Problem to solve »
Take the lines below between the one holding "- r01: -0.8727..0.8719" and the one holding "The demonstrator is", inclusive, and copy them exactly. Add nothing.

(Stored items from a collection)
%%
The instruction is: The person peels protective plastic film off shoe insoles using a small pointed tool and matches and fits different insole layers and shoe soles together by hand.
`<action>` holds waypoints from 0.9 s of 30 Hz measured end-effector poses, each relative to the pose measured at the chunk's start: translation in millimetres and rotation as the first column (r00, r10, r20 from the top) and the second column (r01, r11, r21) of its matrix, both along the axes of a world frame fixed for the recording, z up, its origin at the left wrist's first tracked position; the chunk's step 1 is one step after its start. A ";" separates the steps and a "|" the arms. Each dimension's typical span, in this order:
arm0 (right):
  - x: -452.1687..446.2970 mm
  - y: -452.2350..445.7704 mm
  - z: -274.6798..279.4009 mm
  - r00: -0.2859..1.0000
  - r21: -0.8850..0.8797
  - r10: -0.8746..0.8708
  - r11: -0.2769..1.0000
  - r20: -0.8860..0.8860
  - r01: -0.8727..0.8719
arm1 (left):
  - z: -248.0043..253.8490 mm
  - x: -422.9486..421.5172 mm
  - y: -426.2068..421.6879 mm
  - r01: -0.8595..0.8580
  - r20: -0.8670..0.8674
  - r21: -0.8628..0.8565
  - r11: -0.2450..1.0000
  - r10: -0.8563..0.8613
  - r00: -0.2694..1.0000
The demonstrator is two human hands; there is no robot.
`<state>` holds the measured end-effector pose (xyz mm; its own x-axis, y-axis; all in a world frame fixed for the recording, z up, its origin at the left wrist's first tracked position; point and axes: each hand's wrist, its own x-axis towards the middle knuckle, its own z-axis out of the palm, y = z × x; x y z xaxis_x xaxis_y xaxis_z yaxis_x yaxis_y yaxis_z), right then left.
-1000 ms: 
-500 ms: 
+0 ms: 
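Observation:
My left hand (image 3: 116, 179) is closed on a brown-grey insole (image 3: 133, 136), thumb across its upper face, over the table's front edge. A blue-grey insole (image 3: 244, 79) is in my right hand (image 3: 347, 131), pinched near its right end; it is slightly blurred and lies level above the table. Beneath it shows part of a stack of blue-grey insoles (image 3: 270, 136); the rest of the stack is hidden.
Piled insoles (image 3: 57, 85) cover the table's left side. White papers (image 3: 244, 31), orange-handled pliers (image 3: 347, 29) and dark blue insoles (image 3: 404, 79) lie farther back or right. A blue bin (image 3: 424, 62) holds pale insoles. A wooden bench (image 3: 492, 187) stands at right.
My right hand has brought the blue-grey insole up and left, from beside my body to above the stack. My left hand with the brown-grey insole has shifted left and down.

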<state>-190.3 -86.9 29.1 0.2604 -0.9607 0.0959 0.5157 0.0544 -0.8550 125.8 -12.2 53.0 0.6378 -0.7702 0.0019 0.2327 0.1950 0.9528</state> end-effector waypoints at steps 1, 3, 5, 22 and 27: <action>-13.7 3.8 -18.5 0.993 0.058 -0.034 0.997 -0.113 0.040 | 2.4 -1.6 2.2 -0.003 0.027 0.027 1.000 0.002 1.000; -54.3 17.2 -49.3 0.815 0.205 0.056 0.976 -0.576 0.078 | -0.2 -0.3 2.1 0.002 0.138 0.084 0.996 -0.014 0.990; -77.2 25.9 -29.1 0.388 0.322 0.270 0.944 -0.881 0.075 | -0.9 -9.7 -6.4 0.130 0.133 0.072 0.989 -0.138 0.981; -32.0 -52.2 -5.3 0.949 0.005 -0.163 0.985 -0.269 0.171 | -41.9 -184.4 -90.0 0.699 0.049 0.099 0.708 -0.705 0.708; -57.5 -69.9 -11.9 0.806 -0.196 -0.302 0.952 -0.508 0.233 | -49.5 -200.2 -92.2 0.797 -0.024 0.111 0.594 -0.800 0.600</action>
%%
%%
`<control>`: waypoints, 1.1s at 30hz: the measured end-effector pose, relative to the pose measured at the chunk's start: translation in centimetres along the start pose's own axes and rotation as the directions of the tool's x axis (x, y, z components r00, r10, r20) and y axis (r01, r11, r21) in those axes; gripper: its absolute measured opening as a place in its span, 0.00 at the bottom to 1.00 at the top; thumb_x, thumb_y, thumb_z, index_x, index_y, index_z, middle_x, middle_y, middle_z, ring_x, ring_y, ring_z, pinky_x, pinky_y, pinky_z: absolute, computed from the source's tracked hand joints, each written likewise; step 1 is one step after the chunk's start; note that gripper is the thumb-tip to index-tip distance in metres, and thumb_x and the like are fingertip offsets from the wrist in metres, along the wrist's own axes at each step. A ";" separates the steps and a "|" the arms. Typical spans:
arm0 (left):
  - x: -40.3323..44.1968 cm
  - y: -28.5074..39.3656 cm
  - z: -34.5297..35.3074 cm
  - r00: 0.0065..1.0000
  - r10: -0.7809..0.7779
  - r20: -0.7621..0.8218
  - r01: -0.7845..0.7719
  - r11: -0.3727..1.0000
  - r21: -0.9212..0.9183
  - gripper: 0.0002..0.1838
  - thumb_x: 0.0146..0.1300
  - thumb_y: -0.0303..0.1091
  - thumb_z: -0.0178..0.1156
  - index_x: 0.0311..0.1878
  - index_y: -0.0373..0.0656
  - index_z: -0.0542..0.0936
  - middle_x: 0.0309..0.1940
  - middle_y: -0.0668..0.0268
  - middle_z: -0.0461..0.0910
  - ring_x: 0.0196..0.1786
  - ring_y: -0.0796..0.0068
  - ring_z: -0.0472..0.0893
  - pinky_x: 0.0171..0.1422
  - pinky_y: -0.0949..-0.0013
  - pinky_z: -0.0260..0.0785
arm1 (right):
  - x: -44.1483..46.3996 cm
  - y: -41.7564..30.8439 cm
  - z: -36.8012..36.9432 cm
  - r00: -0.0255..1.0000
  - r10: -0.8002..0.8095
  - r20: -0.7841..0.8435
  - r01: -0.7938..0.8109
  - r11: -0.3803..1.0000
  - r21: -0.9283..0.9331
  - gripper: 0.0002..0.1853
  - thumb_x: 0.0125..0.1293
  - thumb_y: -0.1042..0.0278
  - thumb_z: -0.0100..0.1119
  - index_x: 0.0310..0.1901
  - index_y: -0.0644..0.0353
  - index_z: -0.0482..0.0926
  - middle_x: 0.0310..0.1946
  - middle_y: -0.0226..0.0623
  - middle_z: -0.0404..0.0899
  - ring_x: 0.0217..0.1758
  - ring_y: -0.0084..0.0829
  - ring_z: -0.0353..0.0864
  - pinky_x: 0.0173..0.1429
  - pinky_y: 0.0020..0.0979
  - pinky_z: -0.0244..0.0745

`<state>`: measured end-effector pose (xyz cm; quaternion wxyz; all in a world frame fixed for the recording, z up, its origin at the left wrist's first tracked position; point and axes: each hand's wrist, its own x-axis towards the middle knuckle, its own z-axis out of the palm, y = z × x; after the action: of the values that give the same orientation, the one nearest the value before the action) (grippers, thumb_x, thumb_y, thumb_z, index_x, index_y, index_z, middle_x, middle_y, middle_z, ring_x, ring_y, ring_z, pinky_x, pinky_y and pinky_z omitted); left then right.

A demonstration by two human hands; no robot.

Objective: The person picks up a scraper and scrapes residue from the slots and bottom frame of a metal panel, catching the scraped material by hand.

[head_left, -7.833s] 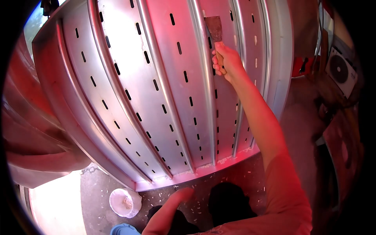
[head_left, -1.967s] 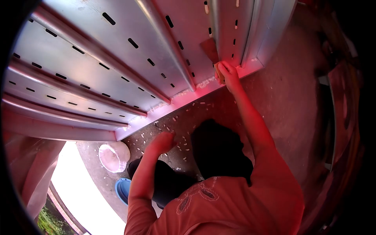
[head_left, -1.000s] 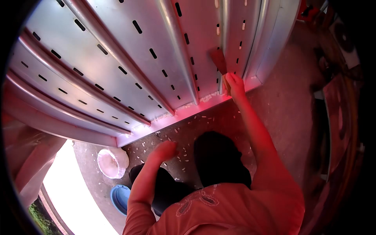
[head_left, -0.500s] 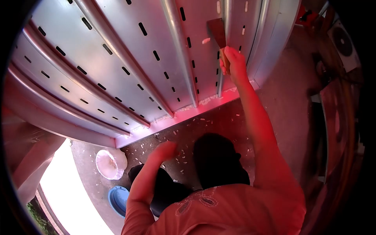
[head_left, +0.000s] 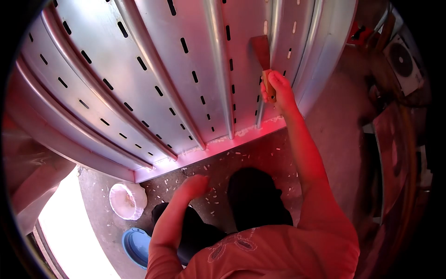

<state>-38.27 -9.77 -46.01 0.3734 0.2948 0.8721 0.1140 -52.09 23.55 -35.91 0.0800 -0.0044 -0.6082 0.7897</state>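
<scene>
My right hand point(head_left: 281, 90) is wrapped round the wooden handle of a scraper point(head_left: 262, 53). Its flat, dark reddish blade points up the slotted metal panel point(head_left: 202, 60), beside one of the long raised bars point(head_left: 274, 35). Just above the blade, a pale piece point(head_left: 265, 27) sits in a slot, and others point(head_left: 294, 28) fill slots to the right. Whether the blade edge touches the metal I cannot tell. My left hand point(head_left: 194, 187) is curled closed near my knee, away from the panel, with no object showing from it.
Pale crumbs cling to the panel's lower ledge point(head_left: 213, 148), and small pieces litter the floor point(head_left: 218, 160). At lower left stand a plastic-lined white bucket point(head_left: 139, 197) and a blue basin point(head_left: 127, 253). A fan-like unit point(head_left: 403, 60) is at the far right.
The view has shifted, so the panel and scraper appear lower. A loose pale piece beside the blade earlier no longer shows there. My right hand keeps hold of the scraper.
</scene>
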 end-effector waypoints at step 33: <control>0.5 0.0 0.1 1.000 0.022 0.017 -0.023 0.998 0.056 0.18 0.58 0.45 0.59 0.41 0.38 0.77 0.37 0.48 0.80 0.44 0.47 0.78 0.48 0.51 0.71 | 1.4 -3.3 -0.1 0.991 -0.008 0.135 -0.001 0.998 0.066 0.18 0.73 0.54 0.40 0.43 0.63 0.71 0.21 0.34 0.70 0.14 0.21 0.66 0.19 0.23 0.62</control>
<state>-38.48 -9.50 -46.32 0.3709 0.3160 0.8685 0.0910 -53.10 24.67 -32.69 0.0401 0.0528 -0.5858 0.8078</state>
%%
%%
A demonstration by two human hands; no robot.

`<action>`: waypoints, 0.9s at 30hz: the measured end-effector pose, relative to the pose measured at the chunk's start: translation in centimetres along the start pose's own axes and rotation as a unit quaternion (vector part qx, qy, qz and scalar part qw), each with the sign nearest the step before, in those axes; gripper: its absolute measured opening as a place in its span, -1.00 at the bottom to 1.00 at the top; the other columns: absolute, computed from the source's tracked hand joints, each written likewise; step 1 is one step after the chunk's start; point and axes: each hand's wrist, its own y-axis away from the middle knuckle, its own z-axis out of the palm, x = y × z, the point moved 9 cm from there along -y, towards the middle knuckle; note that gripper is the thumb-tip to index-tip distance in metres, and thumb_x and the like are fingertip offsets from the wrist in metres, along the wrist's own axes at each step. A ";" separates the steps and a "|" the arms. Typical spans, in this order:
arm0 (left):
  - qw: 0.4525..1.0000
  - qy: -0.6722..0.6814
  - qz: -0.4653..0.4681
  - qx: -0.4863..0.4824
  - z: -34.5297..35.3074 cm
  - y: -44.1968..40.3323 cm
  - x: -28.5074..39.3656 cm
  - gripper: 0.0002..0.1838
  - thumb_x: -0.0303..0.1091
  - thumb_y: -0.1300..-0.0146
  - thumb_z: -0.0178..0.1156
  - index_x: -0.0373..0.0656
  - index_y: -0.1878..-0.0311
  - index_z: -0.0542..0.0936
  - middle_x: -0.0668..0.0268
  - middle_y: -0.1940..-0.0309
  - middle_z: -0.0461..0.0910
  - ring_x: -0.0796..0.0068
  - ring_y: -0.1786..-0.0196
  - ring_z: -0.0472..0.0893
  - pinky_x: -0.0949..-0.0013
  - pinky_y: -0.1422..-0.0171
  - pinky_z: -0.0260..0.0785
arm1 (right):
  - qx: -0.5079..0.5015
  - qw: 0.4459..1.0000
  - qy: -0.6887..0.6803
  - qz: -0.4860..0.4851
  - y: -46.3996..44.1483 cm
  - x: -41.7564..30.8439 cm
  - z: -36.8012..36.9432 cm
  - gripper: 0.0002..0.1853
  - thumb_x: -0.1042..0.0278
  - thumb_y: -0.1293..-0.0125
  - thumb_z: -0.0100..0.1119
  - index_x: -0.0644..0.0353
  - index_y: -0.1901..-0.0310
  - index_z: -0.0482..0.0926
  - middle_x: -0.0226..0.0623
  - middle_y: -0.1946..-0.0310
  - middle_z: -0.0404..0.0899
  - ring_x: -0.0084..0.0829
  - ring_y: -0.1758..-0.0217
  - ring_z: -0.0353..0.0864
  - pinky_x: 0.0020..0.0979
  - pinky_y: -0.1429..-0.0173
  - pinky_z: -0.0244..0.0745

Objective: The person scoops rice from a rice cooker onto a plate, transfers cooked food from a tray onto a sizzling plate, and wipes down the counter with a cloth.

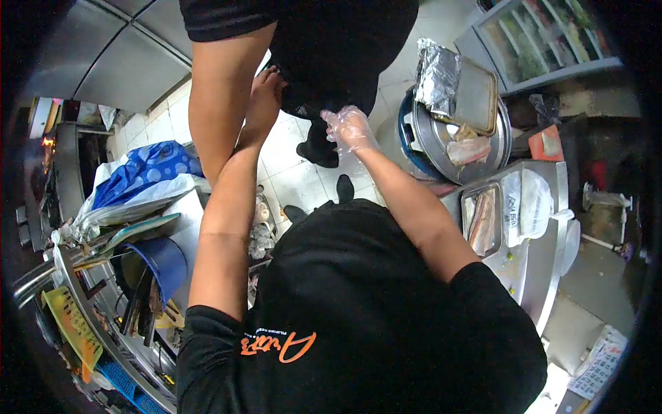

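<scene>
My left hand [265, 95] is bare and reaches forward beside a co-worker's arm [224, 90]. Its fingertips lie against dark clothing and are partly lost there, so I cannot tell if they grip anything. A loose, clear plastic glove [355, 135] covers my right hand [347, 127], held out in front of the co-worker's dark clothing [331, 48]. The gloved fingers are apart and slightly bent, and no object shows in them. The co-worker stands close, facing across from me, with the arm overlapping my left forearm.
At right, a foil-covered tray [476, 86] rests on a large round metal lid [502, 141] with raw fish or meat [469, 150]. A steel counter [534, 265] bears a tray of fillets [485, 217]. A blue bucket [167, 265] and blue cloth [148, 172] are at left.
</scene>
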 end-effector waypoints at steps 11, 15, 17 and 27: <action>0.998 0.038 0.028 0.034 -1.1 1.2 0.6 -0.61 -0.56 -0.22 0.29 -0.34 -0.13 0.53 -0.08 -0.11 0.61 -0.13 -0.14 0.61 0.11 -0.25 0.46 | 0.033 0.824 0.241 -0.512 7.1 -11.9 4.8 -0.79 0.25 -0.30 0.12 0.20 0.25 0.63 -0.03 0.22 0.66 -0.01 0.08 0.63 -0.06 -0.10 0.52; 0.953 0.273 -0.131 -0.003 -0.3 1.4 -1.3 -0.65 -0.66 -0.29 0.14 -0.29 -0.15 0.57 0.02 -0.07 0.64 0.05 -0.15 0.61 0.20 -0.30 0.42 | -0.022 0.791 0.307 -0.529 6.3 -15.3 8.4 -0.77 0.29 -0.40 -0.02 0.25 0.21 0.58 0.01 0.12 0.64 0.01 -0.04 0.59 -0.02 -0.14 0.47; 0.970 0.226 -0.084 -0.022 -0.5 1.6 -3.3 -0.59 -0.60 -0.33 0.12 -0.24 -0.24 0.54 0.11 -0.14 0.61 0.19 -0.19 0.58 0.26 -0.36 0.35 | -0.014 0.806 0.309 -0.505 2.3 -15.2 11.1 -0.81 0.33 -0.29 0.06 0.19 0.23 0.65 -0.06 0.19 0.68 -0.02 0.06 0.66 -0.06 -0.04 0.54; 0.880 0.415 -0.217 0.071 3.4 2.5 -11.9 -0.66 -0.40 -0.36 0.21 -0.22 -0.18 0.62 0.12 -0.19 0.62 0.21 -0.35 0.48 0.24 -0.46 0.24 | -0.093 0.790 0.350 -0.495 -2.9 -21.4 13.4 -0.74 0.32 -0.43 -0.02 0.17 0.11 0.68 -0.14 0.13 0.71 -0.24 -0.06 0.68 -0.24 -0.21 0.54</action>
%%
Task solution »
  - r01: -0.8727..0.8719
arm1 (left):
  - z: -248.0043..253.8490 mm
  - x: -422.9486..421.5172 mm
  - y: -426.2068..421.6879 mm
  - r01: -0.8595..0.8580
  - r20: -0.8670..0.8674
  - r21: -0.8628..0.8565
  - r11: -0.2450..1.0000
  - r10: -0.8563..0.8613
  - r00: -0.2694..1.0000
The demonstrator is two human hands; there is no robot.

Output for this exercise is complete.